Our research group focuses in the development of innovative biomedical devices and the study of human dynamics and neuromuscular control. Research projects are slanted toward commercial applications with most projects having elements of designing, building, and testing. Some projects are focused on developing new medical devices, while others are focused on optimizing engineering designs for improved manufacturability. A few of our current projects are shown below.
Design for Manufacturing
Topology Optimization in 3D Metal Printing: Direct Metal Laser Sintering (DMLS) is a new technology that can be utilized to create structures that cannot be produced by traditional machining processes. Unlike traditional subtractive manufacturing that removes material to produce a component, additive manufacturing produces parts by adding successive layers. In subtractive manufacturing, cost of a part increases with the amount of material removed due to increased labor time. There is a tradeoff between part cost and part weight. The opposite is true for additive manufacturing – the reducing part weight reduces raw material cost, labor cost, processing time, and weight. As a result, employing topology optimization methods to reduce part weight also reduces cost. Jeremy Smith successfully defended his thesis to use ANSYS finite elements analysis (FEA) and topology optimization software to optimize the design of a 3D metal printed bicycle crank arm. He also employed Design for Metal additive manufacturing guidelines to improve the manufacturability of the design prior to printing. Overall, he achieved a 41% weight reduction and associated cost savings with the new design while maintaining the components ability to carry a load.
Controlling Material Properties using Mesostructures: Terail Conts is designing “materials” in which the elastic modulus can be adjusted. This is being achieved by 3D printing mesostructures within the material. These meso structures are smaller that the overall size of the part so overall part shapes can be achieved. However, they are larger than the microstructure, material grains visible using a microscope. Mesostructures are typically on the order of 0.1 mm to 1.5 mm in size. Unlike foam metal that has a random mesostructure, the mesostructure created by 3D printing can be designed enabling more control of material properties. One application of this research is to enable the ability to create an orthopaedic implant with an elastic modulus that matches that of bone to avoid stress shielding. Moreover, because the material stiffness can be adjusted throughout the structure, areas of higher stress can be stiffened and other areas can be made more compliant.
Medical Device Design
Neural Prosthesis: The latest generation of prosthesis include intelligent artificial controllers that enhance the performance of the prosthesis. We are working with the department of physical therapy to developing an experimental medical device to improve gait in people with muscle weakness associated with spinal cord injury, multiple sclerosis, muscular dystrophy, etc. The device under development by Premkumar Subbukutti uses artificial electrical stimulation to induce contractions in the muscles of the lower leg increasing the push off force while walking. Data from foot pressure sensors, accelerometers, and gyroscopes attached to the body are used by the onboard computer within the device to properly time muscle stimulations. We are developing neural networks to manage the large amount of data collected during the decision process.

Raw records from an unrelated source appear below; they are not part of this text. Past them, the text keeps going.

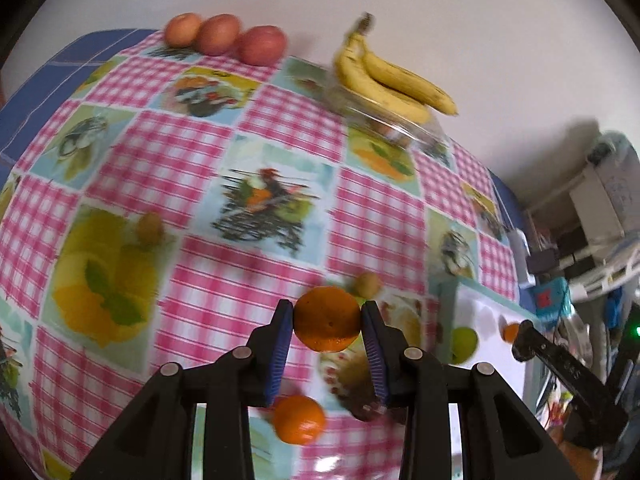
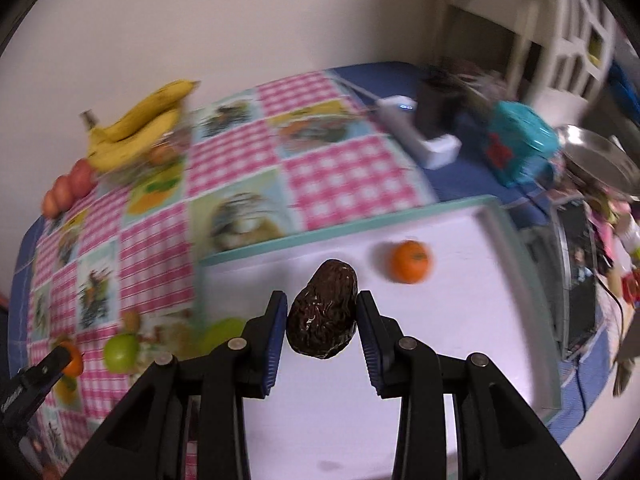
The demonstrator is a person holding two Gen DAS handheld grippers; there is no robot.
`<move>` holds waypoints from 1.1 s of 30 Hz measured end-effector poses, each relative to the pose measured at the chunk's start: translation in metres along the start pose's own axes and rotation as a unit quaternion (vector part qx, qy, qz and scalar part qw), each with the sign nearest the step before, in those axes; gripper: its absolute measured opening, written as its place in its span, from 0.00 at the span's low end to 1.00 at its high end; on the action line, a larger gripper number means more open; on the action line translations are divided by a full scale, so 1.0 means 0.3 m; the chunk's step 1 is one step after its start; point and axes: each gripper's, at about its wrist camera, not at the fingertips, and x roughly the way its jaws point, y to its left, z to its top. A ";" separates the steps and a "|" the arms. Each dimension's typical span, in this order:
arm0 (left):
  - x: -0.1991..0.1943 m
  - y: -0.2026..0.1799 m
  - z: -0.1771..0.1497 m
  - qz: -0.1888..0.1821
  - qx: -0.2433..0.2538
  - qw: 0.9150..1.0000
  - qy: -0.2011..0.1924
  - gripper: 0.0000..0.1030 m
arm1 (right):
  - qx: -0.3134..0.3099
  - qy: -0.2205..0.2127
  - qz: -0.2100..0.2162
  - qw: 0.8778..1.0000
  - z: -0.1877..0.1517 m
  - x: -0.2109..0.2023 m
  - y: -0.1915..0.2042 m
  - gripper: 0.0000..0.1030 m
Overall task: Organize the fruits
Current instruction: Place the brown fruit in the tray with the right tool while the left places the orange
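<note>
Pink checked cloth (image 1: 192,168) with fruit pictures covers the table, and behind it stands a pale wall. At the far edge of the cloth lie three apples (image 1: 224,36) in a row, and to the right of them bananas (image 1: 384,76) rest on a clear box (image 1: 404,128). My left tongs (image 1: 327,334) hold an orange (image 1: 327,318) between the blue pads, above the cloth near its right side. A second orange (image 1: 299,420) lies under the tongs, and a small yellowish fruit (image 1: 368,285) just behind the held one. My right tongs (image 2: 322,322) grip a dark avocado (image 2: 323,314) above the white tray (image 2: 460,340), which sits at the right edge of the cloth. One orange (image 2: 410,262) lies on the tray, toward its far side. A green apple (image 2: 122,352) lies on the cloth just left of the tray.
</note>
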 end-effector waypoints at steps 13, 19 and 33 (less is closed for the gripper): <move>0.091 -0.361 -0.146 -0.063 0.137 0.988 0.043 0.36 | 0.043 0.014 -0.021 0.999 -0.005 0.021 -0.197 0.36; 0.197 -0.464 -0.233 -0.078 0.180 0.977 0.083 0.36 | 0.053 0.040 -0.016 0.998 -0.029 0.090 -0.214 0.36; 0.265 -0.515 -0.302 -0.034 0.234 0.967 0.097 0.36 | 0.066 0.055 -0.016 0.996 -0.045 0.119 -0.233 0.37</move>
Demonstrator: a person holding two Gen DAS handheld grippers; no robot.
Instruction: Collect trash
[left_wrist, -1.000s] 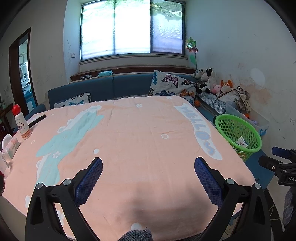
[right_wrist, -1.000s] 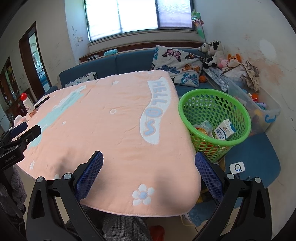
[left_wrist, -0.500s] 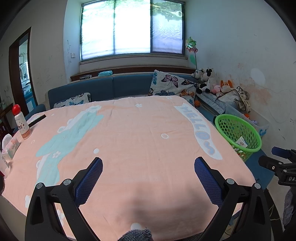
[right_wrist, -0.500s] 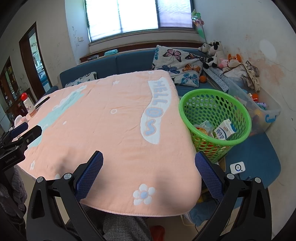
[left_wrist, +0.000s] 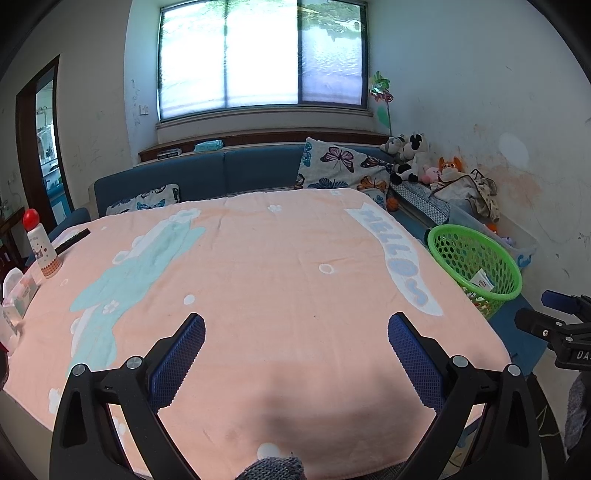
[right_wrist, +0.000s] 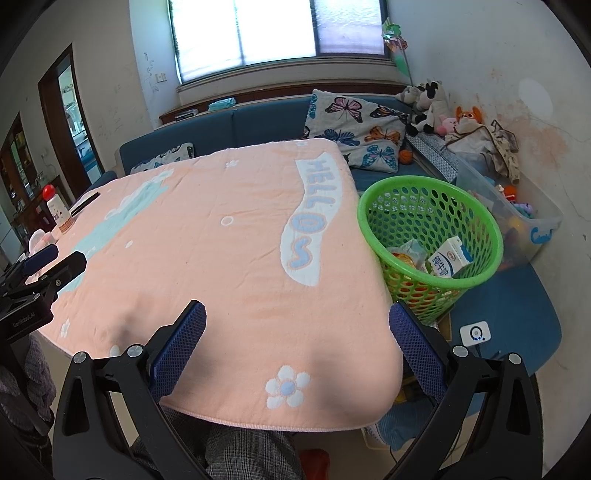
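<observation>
A green plastic basket (right_wrist: 480, 229) stands beside the table's right edge; inside it lie a white milk carton (right_wrist: 448, 260) and other wrappers. The same basket (left_wrist: 506, 266) shows at the right in the left wrist view, a carton (left_wrist: 482, 279) inside. My left gripper (left_wrist: 295, 339) hangs open over the near part of the peach tablecloth (left_wrist: 277, 266), nothing between its blue pads. My right gripper (right_wrist: 297, 328) is open too, above the table's near right corner, left of the basket. No loose trash shows on the cloth.
A white bottle with a red cap (left_wrist: 40, 247), a dark remote (left_wrist: 72, 240) and tissue packs (left_wrist: 18, 295) sit at the table's left edge. A blue sofa (left_wrist: 221, 177) with butterfly cushions (right_wrist: 354, 129) runs behind. Plush toys (right_wrist: 432, 107) and a clear storage box (right_wrist: 532, 229) crowd the right wall.
</observation>
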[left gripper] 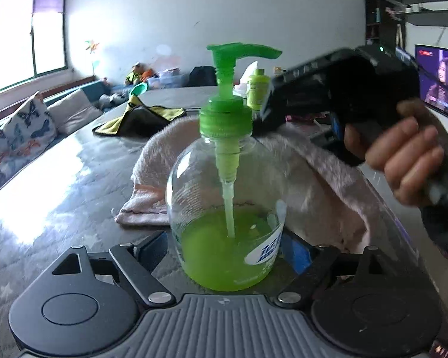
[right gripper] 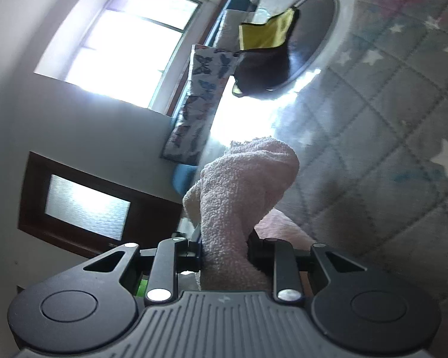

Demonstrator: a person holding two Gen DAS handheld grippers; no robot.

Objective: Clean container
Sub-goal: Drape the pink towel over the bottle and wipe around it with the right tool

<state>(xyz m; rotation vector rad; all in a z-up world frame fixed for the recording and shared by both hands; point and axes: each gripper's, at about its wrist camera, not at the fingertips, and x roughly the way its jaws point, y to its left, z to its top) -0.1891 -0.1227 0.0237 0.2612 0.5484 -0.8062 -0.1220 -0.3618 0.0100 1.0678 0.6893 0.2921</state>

Biofeedback Device for Stroke Rehabilitation: We are also developing another device to provide positive biofeedback to people during stroke rehabilitation gait retraining. The device is being developed by undergraduate student Jazz Click. The third generation of the device includes a Arduino Nano microcontroller, foot pressure sensor, microphone, and lithium batteries. During gait retraining, when the patient’s heel strikes the ground (as desired) a positive tone is emitted from the device providing biofeedback to reinforce the motion.